Der Schatten Puschkins in Odessa ist verschwunden: Die Kommunalarbeiter haben während der Dekolonisierung das Kunstwerk übermalt.

Der Schatten Puschkins in Odessa ist verschwunden: Die Kommunalarbeiter haben während der Dekolonisierung das Kunstwerk übermalt
Der Schatten Puschkins in Odessa ist verschwunden: Die Kommunalarbeiter haben während der Dekolonisierung das Kunstwerk übermalt

Im Zentrum von Odessa haben die Kommunalarbeiter den Schatten von Alexander Puschkin übermalt, aber Aktivisten fordern weiterhin die Entfernung aller Denkmäler, die mit dem russischen Dichter verbunden sind. Dies berichten die Aktivisten der Bewegung 'Wir machen Ihnen Nerven'.

Der Schatten Puschkins

Die Kommunalarbeiter in Odessa haben den bekannten 'Schatten Puschkins' an der Ecke der Derybasivska- und Rishelievska-Straße mit grauer Farbe übermalt. Danach fordern die Aktivisten den Abbau des Denkmals für den Dichter auf dem Börsenplatz.

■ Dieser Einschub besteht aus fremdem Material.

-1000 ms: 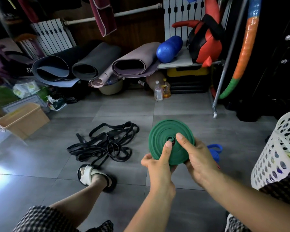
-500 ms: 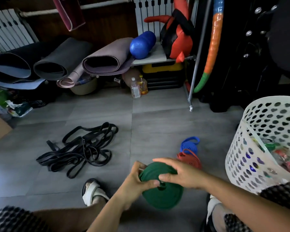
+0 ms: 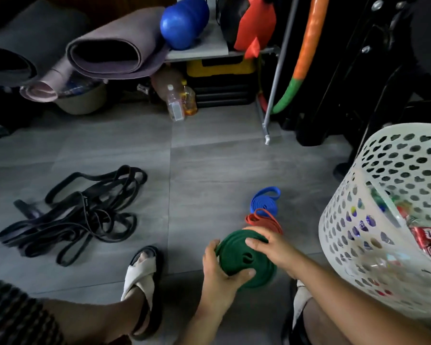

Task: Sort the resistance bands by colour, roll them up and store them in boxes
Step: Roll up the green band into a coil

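The left hand [image 3: 217, 272] curls round the near edge of the rolled green band [image 3: 234, 255] and the right hand [image 3: 274, 247] grips its far rim, so rolling looks done; next it must go, kept tight, to a box, none in view. Just beyond the right fingers lie the red band [image 3: 259, 220] and blue band [image 3: 264, 201], a white basket [image 3: 358, 220] crowds their right, and left of them bare floor [image 3: 209, 170] runs to the tangled black bands [image 3: 80, 215]

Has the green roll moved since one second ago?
Yes: the green roll dropped from level with the blue band to below it, nearer the camera.
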Action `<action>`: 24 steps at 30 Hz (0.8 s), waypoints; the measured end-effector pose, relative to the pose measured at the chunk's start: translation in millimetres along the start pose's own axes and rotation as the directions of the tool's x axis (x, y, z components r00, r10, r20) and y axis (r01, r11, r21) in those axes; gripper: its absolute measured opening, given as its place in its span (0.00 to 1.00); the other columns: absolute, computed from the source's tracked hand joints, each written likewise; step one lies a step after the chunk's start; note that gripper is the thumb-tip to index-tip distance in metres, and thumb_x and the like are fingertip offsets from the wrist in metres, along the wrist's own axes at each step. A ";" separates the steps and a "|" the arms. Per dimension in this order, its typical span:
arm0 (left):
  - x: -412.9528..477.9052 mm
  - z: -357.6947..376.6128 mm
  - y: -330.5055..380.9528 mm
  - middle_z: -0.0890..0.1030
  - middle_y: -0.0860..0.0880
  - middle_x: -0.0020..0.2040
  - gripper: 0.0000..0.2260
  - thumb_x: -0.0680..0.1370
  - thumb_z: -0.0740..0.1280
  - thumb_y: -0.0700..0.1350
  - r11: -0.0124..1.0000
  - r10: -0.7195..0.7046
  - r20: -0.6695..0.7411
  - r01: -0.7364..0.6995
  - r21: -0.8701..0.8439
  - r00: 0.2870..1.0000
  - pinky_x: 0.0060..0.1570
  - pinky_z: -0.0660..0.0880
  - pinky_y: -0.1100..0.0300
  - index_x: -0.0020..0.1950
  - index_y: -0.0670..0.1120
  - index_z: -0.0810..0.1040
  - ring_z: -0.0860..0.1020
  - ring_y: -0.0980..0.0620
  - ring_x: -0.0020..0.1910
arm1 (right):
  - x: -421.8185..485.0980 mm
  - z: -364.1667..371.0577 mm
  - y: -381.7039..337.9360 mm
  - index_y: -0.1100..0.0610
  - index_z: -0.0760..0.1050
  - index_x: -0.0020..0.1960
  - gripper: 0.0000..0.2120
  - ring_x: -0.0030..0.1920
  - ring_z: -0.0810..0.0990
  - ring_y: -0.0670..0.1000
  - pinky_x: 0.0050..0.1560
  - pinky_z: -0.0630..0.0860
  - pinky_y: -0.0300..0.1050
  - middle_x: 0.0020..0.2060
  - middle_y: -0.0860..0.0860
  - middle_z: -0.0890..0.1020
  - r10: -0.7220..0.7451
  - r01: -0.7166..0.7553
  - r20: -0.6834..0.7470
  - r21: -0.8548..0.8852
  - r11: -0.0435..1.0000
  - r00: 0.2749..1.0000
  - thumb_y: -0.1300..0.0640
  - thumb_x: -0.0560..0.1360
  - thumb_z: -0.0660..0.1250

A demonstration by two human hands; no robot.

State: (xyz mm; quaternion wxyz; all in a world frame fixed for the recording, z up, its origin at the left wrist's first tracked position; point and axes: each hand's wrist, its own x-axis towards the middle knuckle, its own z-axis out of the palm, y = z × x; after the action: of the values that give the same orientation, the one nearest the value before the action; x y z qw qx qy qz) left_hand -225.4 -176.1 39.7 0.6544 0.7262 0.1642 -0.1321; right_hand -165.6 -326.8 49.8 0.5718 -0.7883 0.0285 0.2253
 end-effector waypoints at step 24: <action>183.1 51.3 -144.1 0.63 0.52 0.73 0.50 0.61 0.79 0.46 0.601 -0.326 0.443 -0.179 0.779 0.835 0.66 0.67 0.53 0.75 0.52 0.52 0.67 0.48 0.68 | 89.7 50.9 216.8 0.56 0.67 0.57 0.08 0.51 0.75 0.58 0.46 0.75 0.47 0.52 0.59 0.75 0.708 -0.400 -0.376 0.626 0.669 0.598 0.58 0.78 0.60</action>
State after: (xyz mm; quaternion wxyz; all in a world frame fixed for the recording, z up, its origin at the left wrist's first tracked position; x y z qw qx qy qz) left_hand -116.7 -202.2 -171.1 0.2730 0.8625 -0.0740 -0.4196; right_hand -167.2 -335.9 -190.1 0.6048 -0.5965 0.5126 0.1252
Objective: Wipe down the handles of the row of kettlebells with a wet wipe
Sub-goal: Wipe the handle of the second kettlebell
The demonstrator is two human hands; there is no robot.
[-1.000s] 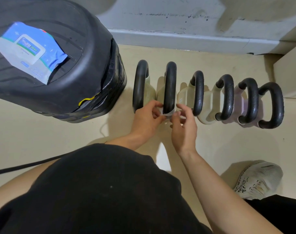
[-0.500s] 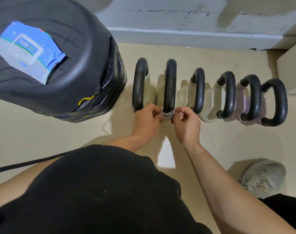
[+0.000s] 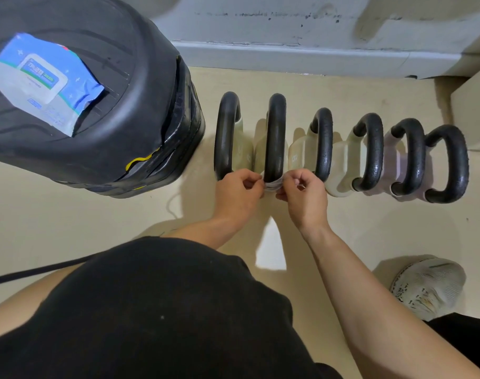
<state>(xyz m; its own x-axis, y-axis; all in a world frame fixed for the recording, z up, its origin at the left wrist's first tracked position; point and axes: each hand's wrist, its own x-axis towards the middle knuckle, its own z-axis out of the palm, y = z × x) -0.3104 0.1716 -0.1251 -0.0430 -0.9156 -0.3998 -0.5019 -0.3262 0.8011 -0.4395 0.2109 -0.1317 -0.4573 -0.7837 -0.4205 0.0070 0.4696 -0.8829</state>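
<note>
Several pale kettlebells with black handles stand in a row on the floor. A white wet wipe [image 3: 273, 184] is wrapped around the near end of the second handle from the left [image 3: 275, 132]. My left hand [image 3: 237, 194] pinches the wipe's left end and my right hand [image 3: 306, 198] pinches its right end, one on each side of that handle. The first handle [image 3: 226, 132] is just left of my left hand. The handles to the right [image 3: 371, 151] look shiny and pebbled.
A big black tyre [image 3: 129, 110] lies at the left, close to the first kettlebell, with a blue pack of wet wipes [image 3: 39, 80] on top. A grey wall base [image 3: 301, 57] runs behind the row. My white shoe [image 3: 427, 285] is at the lower right, my black shorts below.
Both hands have closed in tighter on the wipe at the foot of the second handle; my right hand went from open fingers to a pinch. The view drifted slightly.
</note>
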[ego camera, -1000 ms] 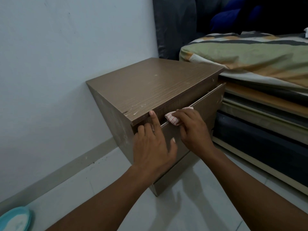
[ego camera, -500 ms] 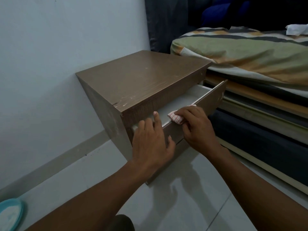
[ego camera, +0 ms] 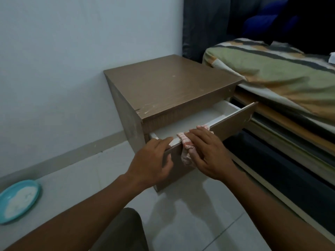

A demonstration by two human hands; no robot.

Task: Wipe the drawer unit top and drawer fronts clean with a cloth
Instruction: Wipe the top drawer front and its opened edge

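Note:
A brown wood-grain drawer unit [ego camera: 172, 86] stands against the wall beside a bed. Its top drawer [ego camera: 233, 122] is pulled well out, and the white inside shows. My left hand [ego camera: 154, 163] grips the left end of the drawer front, fingertips over its top edge. My right hand [ego camera: 208, 151] presses a red-and-white checked cloth [ego camera: 185, 148] over the top edge of the drawer front, with part of the cloth hanging down the front. The lower drawer fronts are mostly hidden behind my hands.
A bed [ego camera: 282, 77] with a striped green and orange cover runs along the right, close to the unit. A teal plate [ego camera: 17, 201] with white contents lies on the tiled floor at the left. The pale wall [ego camera: 72, 60] stands behind the unit.
The top drawer has slid out from nearly closed to well open. Both hands came toward me with its front, and the cloth now drapes over the front's top edge.

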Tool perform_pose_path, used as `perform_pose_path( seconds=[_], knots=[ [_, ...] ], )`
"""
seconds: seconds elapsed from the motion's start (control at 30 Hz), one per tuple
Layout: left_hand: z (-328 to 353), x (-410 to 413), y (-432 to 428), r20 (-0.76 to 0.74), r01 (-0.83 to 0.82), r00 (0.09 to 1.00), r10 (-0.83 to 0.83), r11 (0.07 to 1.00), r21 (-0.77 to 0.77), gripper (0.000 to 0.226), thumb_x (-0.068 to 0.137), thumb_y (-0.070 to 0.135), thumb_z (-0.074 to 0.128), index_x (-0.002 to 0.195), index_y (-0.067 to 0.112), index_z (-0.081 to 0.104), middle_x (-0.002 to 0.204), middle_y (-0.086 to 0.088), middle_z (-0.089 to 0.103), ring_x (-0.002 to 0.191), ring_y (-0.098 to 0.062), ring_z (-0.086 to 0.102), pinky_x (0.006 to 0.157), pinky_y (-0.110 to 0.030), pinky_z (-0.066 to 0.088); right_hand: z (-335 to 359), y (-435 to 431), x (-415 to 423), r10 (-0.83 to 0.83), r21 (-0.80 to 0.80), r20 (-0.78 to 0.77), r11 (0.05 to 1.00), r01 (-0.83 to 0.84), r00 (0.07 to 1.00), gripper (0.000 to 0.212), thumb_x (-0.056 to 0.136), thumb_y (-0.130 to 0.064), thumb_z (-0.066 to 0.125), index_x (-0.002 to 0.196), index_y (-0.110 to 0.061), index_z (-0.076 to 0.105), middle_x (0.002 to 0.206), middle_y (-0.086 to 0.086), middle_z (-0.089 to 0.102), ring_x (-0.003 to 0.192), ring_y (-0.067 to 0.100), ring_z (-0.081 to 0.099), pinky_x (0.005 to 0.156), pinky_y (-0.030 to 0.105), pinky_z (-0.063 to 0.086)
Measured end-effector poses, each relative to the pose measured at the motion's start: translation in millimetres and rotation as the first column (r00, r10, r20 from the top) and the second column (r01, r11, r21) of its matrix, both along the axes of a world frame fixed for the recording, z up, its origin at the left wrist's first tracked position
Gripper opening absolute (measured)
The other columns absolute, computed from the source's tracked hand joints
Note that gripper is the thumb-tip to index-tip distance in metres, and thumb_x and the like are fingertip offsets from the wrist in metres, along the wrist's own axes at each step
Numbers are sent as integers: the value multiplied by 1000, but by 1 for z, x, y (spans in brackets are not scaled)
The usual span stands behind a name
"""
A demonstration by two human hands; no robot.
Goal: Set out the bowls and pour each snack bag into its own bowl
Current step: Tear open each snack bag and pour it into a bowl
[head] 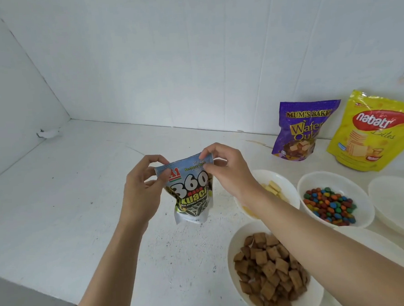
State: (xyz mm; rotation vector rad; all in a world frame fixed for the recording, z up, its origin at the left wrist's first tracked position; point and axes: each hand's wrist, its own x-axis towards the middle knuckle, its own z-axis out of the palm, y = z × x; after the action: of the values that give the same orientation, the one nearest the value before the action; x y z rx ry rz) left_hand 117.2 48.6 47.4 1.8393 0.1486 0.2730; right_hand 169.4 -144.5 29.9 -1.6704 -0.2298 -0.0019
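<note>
A small sunflower seed bag [191, 193] marked "360 Kuaci" hangs upright above the white table. My left hand [142, 187] pinches its top left corner and my right hand [225, 169] pinches its top right corner. To the right stand white bowls: one with brown square biscuits [269, 270], one with coloured candies [329, 204], one with pale yellow wafers [275, 188] partly hidden by my right forearm, and one holding nothing [398, 202] at the far right.
A purple Mum's Bake wafer bag [301, 130] and a yellow Nabati Bites bag [370, 130] stand against the back wall at the right. White walls close off the back and left. The table's front edge runs at lower left.
</note>
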Motion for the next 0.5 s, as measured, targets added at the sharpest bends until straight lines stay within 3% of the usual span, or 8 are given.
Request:
perform_pose_path(
  seconds=[0.1,0.23,0.4,0.5],
  knots=[
    [-13,-6,3,-64,27,998,-26,999,22,19,99,9,65,95,28,64,85,-1,78,75,-17,75,52,-17,49,-11,2,-10,2,4,-49,1000,-2,999,28,86,8,59,91,-17,68,96,4,70,93,29,71,79,41,61],
    [-20,-6,5,-99,15,995,-14,1000,11,12,100,12,64,99,23,66,85,-3,78,67,-7,73,48,-15,46,-15,3,-15,22,-4,-45,1000,-22,999,24,86,0,69,98,-20,72,95,-1,73,84,16,70,73,32,59],
    [-23,-1,7,-100,-20,995,25,999,42,7,97,12,68,102,16,70,88,-4,75,64,0,71,45,-10,42,-11,10,-9,51,-147,66,988,-41,997,20,81,-6,76,90,-24,77,94,-3,72,93,17,67,77,36,60],
    [-24,-1,10,-97,-40,994,47,996,80,7,94,15,72,99,21,73,91,1,75,71,-1,73,47,-11,45,-5,15,-7,83,-239,140,970,-47,987,20,79,-4,76,89,-21,80,92,-6,72,88,8,66,73,25,56]
  ],
)
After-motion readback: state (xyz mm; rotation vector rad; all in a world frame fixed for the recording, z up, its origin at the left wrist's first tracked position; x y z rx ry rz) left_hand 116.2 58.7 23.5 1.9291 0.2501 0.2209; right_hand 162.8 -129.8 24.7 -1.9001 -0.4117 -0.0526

'Die Odessa-Kommunalarbeiter haben dazu beigetragen, dass die Wolken am Himmel verschwinden. Der Schatten Puschkins ist verschwunden und wir werden ihn nicht mehr sehen, hoffen wir, genauso wenig wie wir in naher Zukunft Puschkin auf der Börse sehen werden. Der Moskauer Ort gehört auf die Mülldeponie, das heißt nach Moskau. Gleichzeitig sabotiert die Stadtverwaltung von Odessa den Dekolonisierungsprozess total und verteidigt damit 'die russische Welt', - erklärten die Aktivisten.

'Der Schatten Puschkins' in Odessa

Die Idee, den Schatten von Alexander Puschkin zu malen, stammt von dem Schriftsteller Oleg Borushko und dem odessitischen Heimatforscher Oleg Hubar. Der Autor des Gemäldes ist der Bildhauer Alexander Knyazik. Die Präsentation des Kunstwerks fand am 26. September 2013 statt und war dem Eröffnung des jährlichen Literaturfestivals 'Puschkins Herbst' gewidmet.

An der Stelle des Gemäldes befand sich früher das 'Reno-Haus' - ein Hotel, in dem Puschkin während seines Exils im Jahr 1823-1824 einige Zeit verbrachte.

Während der Debatten über die Entfernung der Denkmäler, die dem Dichter Alexander Puschkin gewidmet sind, bleiben die Positionen der Aktivisten und der Kommunalarbeiter gegensätzlich. Die Aktivisten betonen die Notwendigkeit der Dekolonisierung und die Entfernung aller Denkmäler, die mit der Figur des Dichters verbunden sind, während die lokalen Kommunalarbeiter bestrebt sind, historische Objekte zu erhalten.